There are less obvious bases in your food, too. Proteins are made of amino acids, two of which have basic side chains. (Acids with bases attached sounds kooky, I know, but you can read up on protein chemistry if you really want to get your geek on.) These bases will slowly neutralize acids; they don't ionize as quickly as baking soda, but after a while (especially with heating) they'll get the job done. What this means in the kitchen is that your sour tomato sauce will gradually taste less sour as you simmer it in the presence of meat. Vegetarian? Dumping grated Parmesan cheese into it will do the same thing.

One final comment: to me, sweetness doesn't cancel out sourness. If my lemonade is too sour, adding more sugar just makes it too sweet and too sour. Yecch. I guess taste physiology can differ, but I'd like to see more information about sugar suppressing the acid sensors.
posted by Quietgal at 8:44 PM on July 16, 2010 [1 favorite]


The molecular gastronomist Hervé This has had at least a couple of his books translated into English, and he's a pretty entertaining source on this sort of thing (Where "entertaining" = vaguely geeky).
posted by Emperor SnooKloze at 8:49 PM on July 16, 2010


Unripe fruit has lots of acid but not very much sugar, so we have evolved to find it tart and unpleasant to eat -- because it isn't healthy to eat it. Ripe fruit has lots of sugar, so we have evolved so that lots of sugar cancels out the taste of acid, so that we will eat ripe fruit, which is nutritious.

This is probably super obvious, and sorry for piggy backing, but why are unripe fruits (or any tart foods) unhealthy to eat?
posted by kylej at 10:02 PM on July 16, 2010


As some what of the converse of sugar neutralizing an acid in fruit, I sometimes find that a fruity wine will taste sweet to me even though it has been fermented dry (there is no residual sugar).
posted by MonkeySaltedNuts at 10:10 PM on July 16, 2010


Unripe fruit has lots of acid but not very much sugar, so we have evolved to find it tart and unpleasant to eat -- because it isn't healthy to eat it.

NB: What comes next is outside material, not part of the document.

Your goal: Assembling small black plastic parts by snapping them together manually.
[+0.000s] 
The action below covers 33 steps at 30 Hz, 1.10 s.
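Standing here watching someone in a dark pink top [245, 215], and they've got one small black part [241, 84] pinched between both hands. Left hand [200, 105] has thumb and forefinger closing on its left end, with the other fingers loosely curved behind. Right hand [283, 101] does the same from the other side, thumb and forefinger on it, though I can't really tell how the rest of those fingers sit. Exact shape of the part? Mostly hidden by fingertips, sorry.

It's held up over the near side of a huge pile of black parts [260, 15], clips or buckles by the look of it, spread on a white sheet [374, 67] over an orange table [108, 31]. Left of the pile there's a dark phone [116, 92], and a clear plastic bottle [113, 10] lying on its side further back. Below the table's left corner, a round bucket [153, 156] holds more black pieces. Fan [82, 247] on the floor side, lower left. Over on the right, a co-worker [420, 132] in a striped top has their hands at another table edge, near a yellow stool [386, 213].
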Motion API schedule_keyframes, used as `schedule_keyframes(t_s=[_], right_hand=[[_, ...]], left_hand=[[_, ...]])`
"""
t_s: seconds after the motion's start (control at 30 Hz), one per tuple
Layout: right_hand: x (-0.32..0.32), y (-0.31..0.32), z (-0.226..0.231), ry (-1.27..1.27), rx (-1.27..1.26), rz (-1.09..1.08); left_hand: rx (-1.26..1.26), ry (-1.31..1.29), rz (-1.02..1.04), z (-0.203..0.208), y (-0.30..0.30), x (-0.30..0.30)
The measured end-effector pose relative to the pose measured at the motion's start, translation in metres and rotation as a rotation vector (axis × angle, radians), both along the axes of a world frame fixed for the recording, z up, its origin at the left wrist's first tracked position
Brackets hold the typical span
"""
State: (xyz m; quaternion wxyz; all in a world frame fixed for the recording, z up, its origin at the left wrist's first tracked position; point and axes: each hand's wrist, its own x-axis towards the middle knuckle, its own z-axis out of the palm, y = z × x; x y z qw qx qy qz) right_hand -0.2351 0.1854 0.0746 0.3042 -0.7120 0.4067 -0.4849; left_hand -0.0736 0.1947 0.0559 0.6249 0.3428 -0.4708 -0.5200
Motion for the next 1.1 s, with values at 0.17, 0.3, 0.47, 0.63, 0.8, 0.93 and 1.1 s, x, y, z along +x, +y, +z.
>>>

Ripe fruit has lots of sugar, so we have evolved so that lots of sugar cancels out the taste of acid, so that we will eat ripe fruit, which is nutritious.

This is probably super obvious, and sorry for piggy backing, but why are unripe fruits (or any tart foods) unhealthy to eat?


I wouldn't say it's not healthy to eat, but that it doesn't do much for us. The complex sugars are hard or impossible to digest and give us the runs or hilarious/uncomfortable gas. So we evolved to sense that unripe things don't taste good, and ripe things do.

Also, fruits evolved along with us. The more delicious the fruit, the more fruit gets eaten and the more seeds get spread around. Unripe fruits contain unripe seeds that can't turn into viable plants. So it stands to reason that the plants with the vilest tasting unripe fruits have the best chance for their seeds to mature and reproduce.